A titre d’exemple, Léandre Boizeau nous fait part d’une anecdote. Lors de la 5ème requête de révision, le comité proposait une série de faits nouveaux, dont un témoignage de Roland Chauvet, le plus jeune des chasseurs présents lors des faits. Ses propos n’avaient pas été retenus à l’époque car il avait 14 ans et étaient alors considérés comme non-valables au regard de la loi. Mais 40 plus tard, devenu général de l’armée française, il déclare sur son honneur se souvenir parfaitement de cette partie de chasse, et confirme que jamais ils n’avaient croisé le garde. Pourtant, cette déclaration ne sera pas retenue en justice car, selon la magistrate, elle n’est pas considérée comme un « fait nouveau ». Son propos avait déjà été recueilli, non-utilisable à l’époque donc non-utilisable actuellement. « On est dans un registre qui nous échappe.

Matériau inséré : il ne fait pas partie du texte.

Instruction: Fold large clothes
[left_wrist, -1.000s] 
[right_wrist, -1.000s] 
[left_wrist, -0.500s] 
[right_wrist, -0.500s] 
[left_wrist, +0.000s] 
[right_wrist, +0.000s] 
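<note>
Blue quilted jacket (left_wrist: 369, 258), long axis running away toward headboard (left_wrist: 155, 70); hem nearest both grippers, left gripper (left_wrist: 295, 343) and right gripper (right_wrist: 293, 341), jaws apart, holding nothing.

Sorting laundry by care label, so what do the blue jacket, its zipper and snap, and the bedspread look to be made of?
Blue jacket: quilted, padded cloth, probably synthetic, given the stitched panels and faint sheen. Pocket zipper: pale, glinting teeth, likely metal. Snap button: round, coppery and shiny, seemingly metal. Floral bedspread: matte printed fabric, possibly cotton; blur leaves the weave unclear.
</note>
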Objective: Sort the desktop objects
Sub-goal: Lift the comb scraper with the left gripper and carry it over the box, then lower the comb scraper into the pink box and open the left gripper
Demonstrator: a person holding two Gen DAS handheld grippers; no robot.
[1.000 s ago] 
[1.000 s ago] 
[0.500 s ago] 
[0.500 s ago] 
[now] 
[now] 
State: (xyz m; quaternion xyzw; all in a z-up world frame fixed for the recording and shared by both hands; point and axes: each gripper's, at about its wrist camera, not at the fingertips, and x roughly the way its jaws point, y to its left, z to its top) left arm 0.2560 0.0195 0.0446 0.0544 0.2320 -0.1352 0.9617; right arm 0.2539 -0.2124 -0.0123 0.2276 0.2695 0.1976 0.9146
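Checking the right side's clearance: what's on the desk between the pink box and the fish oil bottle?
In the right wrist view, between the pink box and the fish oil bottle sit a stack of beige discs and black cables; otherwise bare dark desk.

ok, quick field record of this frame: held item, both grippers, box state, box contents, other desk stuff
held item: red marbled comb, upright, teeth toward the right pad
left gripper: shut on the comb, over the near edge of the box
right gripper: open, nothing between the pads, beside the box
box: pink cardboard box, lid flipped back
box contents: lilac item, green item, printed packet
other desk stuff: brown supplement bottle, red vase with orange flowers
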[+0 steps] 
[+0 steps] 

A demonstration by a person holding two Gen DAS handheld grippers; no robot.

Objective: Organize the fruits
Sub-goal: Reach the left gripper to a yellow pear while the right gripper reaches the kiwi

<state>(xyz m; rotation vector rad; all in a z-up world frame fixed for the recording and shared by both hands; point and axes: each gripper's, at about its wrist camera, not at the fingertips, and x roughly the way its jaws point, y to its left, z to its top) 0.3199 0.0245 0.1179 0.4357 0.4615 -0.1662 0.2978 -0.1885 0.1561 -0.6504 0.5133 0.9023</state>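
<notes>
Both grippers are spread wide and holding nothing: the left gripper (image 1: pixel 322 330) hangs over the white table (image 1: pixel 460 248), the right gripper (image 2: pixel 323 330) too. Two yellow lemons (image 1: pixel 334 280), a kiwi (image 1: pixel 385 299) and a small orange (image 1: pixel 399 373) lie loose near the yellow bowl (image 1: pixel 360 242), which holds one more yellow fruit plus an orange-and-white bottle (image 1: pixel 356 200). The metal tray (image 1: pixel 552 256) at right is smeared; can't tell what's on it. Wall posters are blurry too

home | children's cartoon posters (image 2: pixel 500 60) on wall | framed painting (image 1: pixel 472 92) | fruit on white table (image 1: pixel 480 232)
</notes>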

Parce que le domaine de la justice c’est ça, c’est découvrir petit à petit qu’il faut se battre seulement sur des termes, et non sur des faits. C’est ce qu’on appelle une vérité judiciaire, et comme l’a déclaré la magistrate, il faudra s’en contenter. »

« Le nœud du problème vient de l’esprit de caste qui existe au sein de la justice. Comment voulez-vous que cette justice-là, qui ne se trompe jamais – parce qu’on a de la chance en France, on a une justice qui ne se trompe pas, puisqu’on y trouve très peu de révisions – puisse revenir sur un procès où il y a eu trois jugements. Ce qui veut dire qu’à trois reprises, on aurait été capable d’abuser le jugement populaire. Réviser l’affaire Mis et Thiennot, ça voudrait dire qu’on remet en cause le principe même de la justice française sur son mode de fonctionnement. Ce qui est intolérable. »

Léandre Boizeau
Léandre Boizeau au Cinéma le Rio

C’est donc avec une conviction toujours plus renforcée que le comité continue sa lutte pour recevoir enfin justice. Initié en 1980, à la suite du succès rencontré par le livre de Léandre Boizeau Ils sont innocents, ses membres multiplient les conférences, débats, émissions, manifestations sur tout le territoire. Dans un futur proche, ils mettront tout en œuvre pour aboutir à un nouveau texte de loi, permettant que tout aveu obtenu sous la torture entraîne automatiquement une révision du procès. Et d’ici là, ils poursuivent leurs interventions et demandes de soutien auprès de la population et des personnalités politiques et juridiques.